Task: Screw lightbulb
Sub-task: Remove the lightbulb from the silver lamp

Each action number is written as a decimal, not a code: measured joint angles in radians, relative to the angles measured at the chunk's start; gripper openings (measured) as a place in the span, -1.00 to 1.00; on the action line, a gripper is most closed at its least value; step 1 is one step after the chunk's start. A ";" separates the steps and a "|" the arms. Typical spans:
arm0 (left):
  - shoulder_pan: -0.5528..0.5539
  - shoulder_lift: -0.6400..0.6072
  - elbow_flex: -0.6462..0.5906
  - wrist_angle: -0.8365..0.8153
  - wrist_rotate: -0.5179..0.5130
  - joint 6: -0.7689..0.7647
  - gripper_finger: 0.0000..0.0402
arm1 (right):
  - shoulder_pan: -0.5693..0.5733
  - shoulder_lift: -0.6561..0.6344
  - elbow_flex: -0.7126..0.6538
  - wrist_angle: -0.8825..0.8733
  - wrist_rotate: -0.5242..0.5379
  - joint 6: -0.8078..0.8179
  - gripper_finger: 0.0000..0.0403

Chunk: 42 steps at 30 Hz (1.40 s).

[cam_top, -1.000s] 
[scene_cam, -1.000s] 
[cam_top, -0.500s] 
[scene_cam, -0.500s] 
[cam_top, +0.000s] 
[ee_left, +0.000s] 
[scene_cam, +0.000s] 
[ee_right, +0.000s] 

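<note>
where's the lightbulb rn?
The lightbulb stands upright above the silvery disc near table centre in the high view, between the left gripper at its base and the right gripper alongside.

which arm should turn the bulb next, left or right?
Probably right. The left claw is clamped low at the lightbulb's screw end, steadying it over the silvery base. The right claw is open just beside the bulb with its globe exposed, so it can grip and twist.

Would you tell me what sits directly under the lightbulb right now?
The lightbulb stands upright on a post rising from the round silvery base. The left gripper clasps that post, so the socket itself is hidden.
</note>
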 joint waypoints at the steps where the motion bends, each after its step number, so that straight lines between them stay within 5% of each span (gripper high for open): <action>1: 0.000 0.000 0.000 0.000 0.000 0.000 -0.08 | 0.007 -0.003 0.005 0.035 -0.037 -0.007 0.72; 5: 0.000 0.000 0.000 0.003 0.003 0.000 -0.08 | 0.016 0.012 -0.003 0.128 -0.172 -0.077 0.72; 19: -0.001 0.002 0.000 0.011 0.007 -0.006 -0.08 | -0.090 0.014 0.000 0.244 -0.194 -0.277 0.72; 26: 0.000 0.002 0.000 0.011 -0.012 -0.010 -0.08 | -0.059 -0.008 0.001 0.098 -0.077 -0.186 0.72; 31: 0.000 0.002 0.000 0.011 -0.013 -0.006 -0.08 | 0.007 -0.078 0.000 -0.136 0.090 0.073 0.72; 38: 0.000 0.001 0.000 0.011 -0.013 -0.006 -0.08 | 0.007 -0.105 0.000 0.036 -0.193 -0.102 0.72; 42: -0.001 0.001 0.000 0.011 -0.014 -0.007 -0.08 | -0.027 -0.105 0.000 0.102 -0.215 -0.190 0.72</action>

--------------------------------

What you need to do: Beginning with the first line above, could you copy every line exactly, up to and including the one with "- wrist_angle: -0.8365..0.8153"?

Result of the task:
Task: Screw lightbulb
Sub-task: Remove the lightbulb from the silver lamp

Each action number is written as a decimal, not a code: measured joint angles in radians, relative to the angles measured at the chunk's start; gripper openings (measured) as a place in the span, -1.00 to 1.00; on the action line, a gripper is most closed at its least value; step 1 is one step after the chunk's start. A ";" separates the steps and a "|" the arms. Typical spans:
arm0 (left):
  - shoulder_pan: -0.5528..0.5539
  - shoulder_lift: -0.6400..0.6072
  - elbow_flex: -0.6462..0.5906
  - wrist_angle: -0.8365..0.8153

This output contains the complete answer.